Il pensiero corto, in quaranta righe

Mi capita (ancora) di leggere sui giornali editoriali e commenti che criticano l’utilizzo di Twitter e i social media servendosi dei soliti argomenti: siccome non sappiamo più ragionare o elaborare programmi politici, utilizziamo 140 caratteri, una misura che ben si adatterebbe a quella di noialtri stitici intellettuali, che vogliamo sostituire lo studio con una super compulsazione di Google. Tra questi mi pare si collochi anche il filosofo Raffaele Simone – intervistato da Stefania Rossini sull’ultimo numero dell’Espresso – una vecchia conoscenza luddista, di cui il Post si era già occupato qui. Apprezzo molto i teorici della disillusione su Internet come Evgeny Morozov, o Geert Lovink e il suo racconto delle ossessioni collettive di cui siamo preda. Ma un conto è questa impostazione, un conto è dire che i social media fanno schifo perché, come leggo spesso nei suddetti editoriali e commenti e anche in certe proteste sindacali, i politici adesso per comunicare, e pure per dare notizie, usano Twitter o Facebook.

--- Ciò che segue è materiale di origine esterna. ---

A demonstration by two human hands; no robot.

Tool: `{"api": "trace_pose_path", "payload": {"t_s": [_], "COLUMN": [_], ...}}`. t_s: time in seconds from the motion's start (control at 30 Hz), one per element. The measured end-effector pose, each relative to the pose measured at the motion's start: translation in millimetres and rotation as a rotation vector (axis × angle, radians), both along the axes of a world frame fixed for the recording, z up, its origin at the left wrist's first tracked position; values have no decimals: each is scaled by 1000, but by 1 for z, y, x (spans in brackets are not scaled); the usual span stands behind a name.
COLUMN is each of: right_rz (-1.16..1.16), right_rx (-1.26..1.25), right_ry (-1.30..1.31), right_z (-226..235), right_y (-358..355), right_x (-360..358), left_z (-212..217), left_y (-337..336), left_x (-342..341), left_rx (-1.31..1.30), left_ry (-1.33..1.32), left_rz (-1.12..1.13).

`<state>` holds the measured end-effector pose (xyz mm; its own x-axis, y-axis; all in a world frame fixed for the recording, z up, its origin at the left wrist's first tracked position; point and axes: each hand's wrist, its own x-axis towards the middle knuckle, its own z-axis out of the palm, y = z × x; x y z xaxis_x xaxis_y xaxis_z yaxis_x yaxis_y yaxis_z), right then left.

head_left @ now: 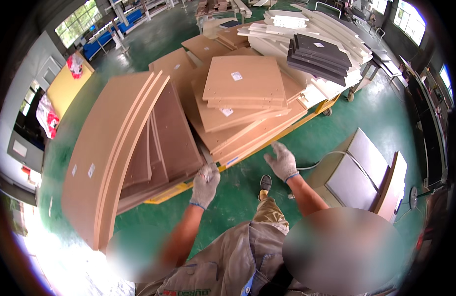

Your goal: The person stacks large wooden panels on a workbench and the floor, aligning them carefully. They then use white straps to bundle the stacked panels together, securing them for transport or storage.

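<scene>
The left grip (205, 186), in a pale knitted glove, was at the near edge of the yellow-framed cart (174, 191) with its fingers bent; I could not make out whether it held anything. The right grip (283, 162), gloved alike, had its fingers spread and nothing between them, out over the green floor (223, 214). Just beyond the left grip and to its right rose the stack of light-brown drilled panels (242, 79), some with white labels, piled unevenly on the cart. Left of that grip lay darker brown panels (176, 133), and farther left stood tall brown panels (107, 128), leaning on edge. Well past both grips were white panels (267, 44) with dark grey panels (319, 54) on top. To the right grip's right stood a silvery metal box (354, 175).
</scene>
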<state>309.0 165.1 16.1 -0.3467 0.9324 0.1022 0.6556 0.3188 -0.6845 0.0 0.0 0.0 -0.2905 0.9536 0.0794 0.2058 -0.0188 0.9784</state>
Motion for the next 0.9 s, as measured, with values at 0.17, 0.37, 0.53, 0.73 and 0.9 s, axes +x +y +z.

Se un pensiero è corto, non lo è certo perché espresso in 140 caratteri. La colpa come spesso accade non è del mezzo, ma di chi lo usa. E come dimostrano le articolesse di quelli che si lamentano perché alcuni politici, e non solo, saltano tutte le mediazioni, anche quelle giornalistiche, le fesserie cortissime si possono scrivere anche in quaranta righe.